TASK:
Look through the records below and collect all lines that hold the string "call".

THE DATA:
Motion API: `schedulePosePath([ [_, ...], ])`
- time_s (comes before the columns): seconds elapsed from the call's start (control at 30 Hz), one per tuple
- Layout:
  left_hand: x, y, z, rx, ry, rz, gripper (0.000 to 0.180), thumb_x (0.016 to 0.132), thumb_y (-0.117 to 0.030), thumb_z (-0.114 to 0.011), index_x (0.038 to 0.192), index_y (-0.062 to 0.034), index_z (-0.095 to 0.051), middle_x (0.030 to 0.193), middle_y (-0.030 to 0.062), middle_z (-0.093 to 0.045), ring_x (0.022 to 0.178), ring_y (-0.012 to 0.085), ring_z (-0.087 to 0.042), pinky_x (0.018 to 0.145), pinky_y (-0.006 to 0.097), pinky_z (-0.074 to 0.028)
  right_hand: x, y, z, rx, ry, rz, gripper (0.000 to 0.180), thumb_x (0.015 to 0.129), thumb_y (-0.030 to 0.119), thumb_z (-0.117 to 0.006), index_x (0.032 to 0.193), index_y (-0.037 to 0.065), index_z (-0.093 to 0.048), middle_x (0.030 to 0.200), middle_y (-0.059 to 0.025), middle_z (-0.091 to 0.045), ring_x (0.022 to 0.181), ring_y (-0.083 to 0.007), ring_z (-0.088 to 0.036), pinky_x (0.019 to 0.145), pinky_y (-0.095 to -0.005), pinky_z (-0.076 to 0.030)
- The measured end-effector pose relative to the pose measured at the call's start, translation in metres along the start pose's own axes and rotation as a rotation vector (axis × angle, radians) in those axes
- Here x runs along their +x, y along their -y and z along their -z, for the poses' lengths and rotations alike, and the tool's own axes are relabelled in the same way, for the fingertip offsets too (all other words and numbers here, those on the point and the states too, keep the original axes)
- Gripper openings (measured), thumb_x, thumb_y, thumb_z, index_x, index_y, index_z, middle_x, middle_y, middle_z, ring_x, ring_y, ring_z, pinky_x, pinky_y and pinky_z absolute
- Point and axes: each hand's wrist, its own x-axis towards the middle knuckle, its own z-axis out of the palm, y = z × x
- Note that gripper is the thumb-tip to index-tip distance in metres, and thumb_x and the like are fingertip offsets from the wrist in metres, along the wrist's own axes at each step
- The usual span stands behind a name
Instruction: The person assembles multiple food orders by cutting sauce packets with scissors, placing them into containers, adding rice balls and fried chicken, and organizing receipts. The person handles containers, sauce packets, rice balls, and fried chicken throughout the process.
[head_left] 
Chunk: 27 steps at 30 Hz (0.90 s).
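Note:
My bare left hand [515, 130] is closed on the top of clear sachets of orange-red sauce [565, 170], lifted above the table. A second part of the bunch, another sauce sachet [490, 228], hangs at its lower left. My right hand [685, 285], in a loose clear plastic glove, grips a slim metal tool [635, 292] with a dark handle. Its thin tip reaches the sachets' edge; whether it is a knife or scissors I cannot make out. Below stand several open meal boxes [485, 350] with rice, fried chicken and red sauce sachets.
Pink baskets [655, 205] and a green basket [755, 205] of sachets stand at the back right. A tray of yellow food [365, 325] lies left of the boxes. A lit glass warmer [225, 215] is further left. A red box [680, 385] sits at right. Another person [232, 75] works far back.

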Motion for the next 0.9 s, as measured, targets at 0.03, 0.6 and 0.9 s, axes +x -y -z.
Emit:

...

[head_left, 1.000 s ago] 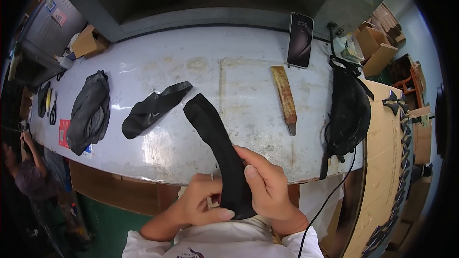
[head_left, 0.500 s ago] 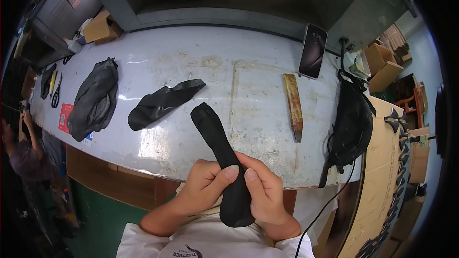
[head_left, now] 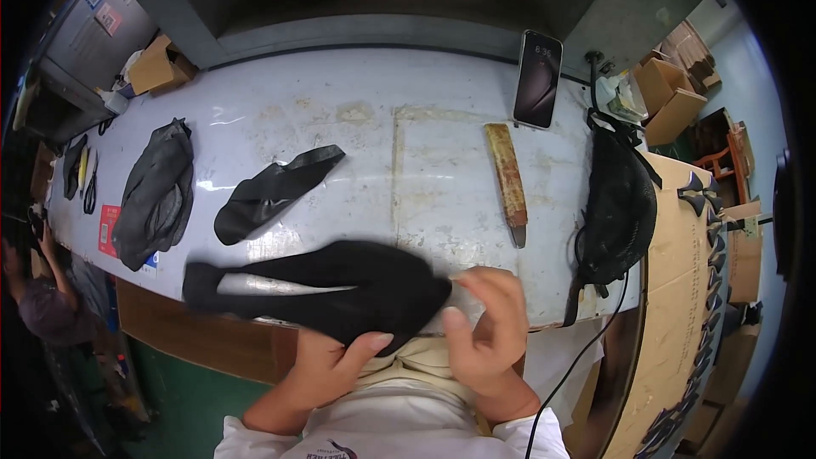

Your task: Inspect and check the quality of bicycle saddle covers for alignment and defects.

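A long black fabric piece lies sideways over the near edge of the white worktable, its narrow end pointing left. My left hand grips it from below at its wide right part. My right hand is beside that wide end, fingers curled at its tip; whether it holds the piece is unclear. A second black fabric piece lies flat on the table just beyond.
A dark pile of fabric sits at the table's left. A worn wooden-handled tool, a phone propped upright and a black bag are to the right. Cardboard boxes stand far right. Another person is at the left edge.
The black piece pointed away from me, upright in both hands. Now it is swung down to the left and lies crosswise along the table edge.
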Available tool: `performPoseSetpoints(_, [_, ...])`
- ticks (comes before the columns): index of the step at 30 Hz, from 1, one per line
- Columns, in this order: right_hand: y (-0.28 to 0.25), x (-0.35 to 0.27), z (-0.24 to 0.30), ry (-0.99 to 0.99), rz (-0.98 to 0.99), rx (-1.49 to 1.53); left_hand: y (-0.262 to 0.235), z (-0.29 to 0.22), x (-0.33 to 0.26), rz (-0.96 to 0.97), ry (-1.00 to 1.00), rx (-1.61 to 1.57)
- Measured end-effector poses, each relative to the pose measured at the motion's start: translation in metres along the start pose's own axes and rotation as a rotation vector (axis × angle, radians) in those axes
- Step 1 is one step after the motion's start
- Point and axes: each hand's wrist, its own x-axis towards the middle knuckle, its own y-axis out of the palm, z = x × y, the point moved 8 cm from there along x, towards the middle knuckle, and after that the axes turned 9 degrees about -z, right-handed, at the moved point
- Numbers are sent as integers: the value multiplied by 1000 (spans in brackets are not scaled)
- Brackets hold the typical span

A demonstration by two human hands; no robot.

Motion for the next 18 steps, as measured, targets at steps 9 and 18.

ANSWER SECTION:
- time_s (comes before the columns): seconds elapsed from the call's start (control at 30 Hz), one per tuple
- The measured end-effector pose relative to the pose measured at the call's start, translation in metres along the start pose's own axes and rotation as a rotation vector (axis × angle, radians) in those axes

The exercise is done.